Forests, being long-lived complexes covering large areas, significantly influence the balance maintained in nature. This balance depends on a diversity of forest species, that is, it natural potential. Forests also protects soils by limiting their erosion, and store water in mosslands and peatbogs.
The main aim of the forest management is to maintain forest continuity and to expand the areas of forest covered areas. Monocultures (forests composed of single species, planted after the war) are regularly enriched with other species, by restructuring wood stands.
Forest cultivation includes collection and storage of tree seeds, production of seedlings in nurseries, and establishing, cultivation and protection of wood plantations and wood stands.
Forests other than wild ones are planted by foresters. Seedlings for this purpose are grown in nurseries. In Poland nurseries cover ca. 2.7 thousand ha, and produce over 800 million tree seedlings and nearly 13 million shrub seedlings every year. Areas with planted forest and restored are partly fenced, to reduce pressure of animals, particularly of herbivore mammals.
Cultivations undergo plant care and protection treatments. These activities aim at ensuring for plants the best growing conditions and at limiting competition between young trees and bushes and perennials that may stifle them.
The last stage of forest cultivation is restructuring of the stand by cutting down trees that are mature.

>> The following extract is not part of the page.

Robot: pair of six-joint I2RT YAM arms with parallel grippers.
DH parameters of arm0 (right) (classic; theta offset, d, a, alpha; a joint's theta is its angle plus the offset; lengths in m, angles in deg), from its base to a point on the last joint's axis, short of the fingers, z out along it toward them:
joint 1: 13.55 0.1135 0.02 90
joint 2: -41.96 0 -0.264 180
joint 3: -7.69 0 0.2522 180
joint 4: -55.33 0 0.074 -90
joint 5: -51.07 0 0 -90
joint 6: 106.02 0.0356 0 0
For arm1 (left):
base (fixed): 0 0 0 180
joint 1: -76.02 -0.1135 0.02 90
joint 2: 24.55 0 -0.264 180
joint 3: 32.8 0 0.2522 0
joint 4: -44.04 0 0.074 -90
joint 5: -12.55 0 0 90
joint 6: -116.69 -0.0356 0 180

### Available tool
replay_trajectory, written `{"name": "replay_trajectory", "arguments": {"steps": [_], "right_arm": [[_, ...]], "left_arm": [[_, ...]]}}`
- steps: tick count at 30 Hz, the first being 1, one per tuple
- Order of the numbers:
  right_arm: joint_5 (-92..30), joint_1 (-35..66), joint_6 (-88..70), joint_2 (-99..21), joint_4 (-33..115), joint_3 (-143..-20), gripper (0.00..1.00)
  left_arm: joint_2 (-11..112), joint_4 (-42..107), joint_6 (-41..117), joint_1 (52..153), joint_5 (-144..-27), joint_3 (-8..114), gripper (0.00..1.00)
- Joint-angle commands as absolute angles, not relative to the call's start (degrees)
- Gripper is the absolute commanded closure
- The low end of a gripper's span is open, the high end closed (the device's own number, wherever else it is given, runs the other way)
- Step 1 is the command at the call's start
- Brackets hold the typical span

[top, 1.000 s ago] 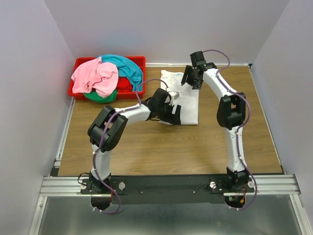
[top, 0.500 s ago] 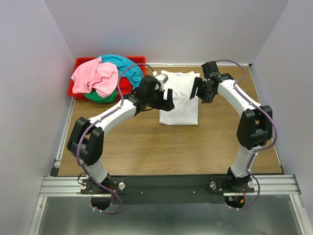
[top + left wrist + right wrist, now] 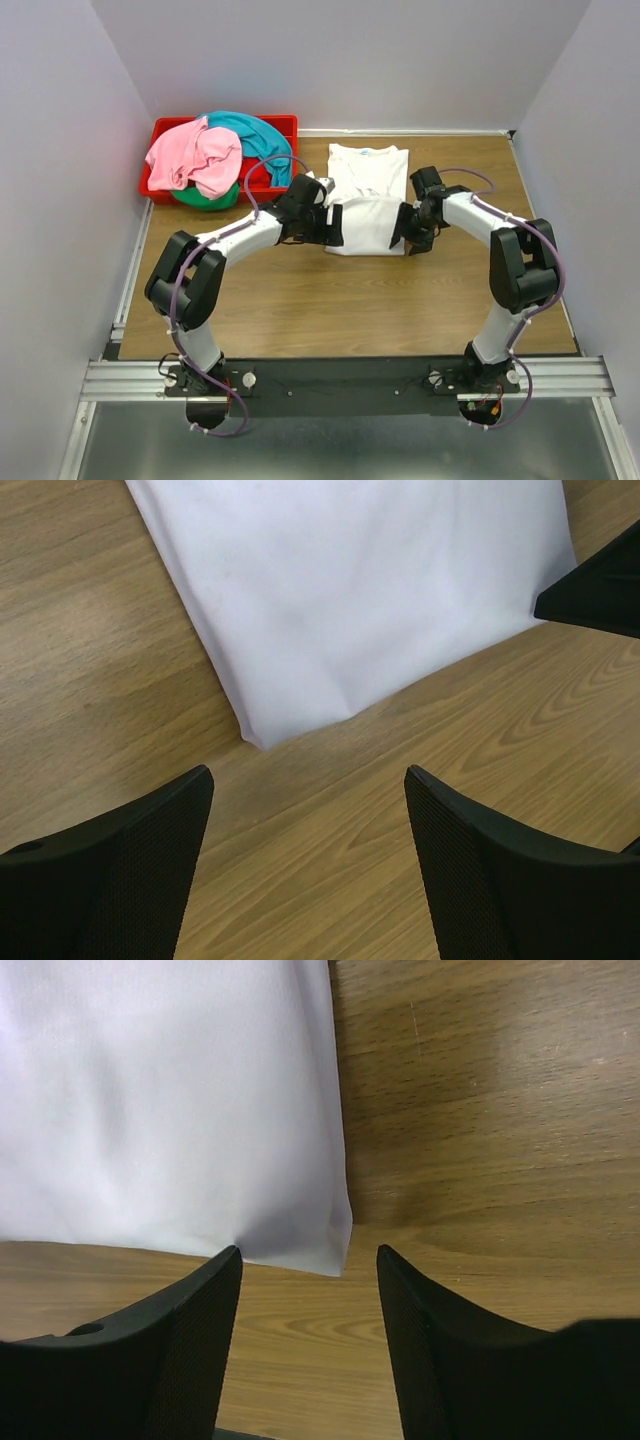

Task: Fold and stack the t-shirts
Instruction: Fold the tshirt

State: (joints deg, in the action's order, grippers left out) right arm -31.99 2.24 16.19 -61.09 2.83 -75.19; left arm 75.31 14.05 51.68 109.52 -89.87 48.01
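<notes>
Shirts first: we are seeing the white t-shirt (image 3: 367,195) lying folded into a flat rectangle on the table (image 3: 300,300), toward the far middle, collar end pointing away from the arm bases. We are marking the left gripper (image 3: 328,222) as hovering at the near left corner of that shirt, jaws spread with nothing between them. In the left wrist view the corner is sitting just ahead of the gap, on bare wood. The right gripper (image 3: 412,228) is hovering at the near right corner, jaws likewise apart and gripping nothing. In the right wrist view one fingertip is sitting right at the shirt's edge, and we are not able to tell whether it is touching. The red bin (image 3: 160,130) is sitting at the far left. In it we are seeing the pink t-shirt (image 3: 195,155) heaped on top, the teal t-shirt (image 3: 258,135) draping over the right side, and the green t-shirt (image 3: 205,198) and red t-shirt (image 3: 257,172) peeking out below
</notes>
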Motion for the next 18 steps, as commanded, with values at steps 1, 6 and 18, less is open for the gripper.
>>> {"name": "replay_trajectory", "arguments": {"steps": [1, 6, 18], "right_arm": [[-31.98, 2.18, 17.38, -59.38, 5.44, -72.43, 0.39], [-33.48, 2.18, 17.55, -59.9, 6.23, -70.23, 0.46], [-34.71, 2.27, 16.85, -61.84, 7.55, -70.05, 0.64]], "left_arm": [[76.97, 13.4, 53.14, 109.69, -88.17, 47.93, 0.16], [77.67, 13.23, 53.58, 109.69, -87.82, 47.58, 0.2], [80.39, 11.64, 55.95, 109.69, -83.25, 48.28, 0.25]]}}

The mature trees are removed from the forest, and in its place new forest is planted. Foresters also introduce biocenotic species, such as the rowan or fruit tree. The fruits of those trees provide more food to forest birds.
A particular role in seed management and protection of genetic resources is played by the Forest Gene Bank Kostrzyca, where nearly 5 thousand gene resources have been stored, representing the most valuable trees, the thickest and the oldest (over 200 years old) trees, as well as bushes and plants that are endangered or near extinction.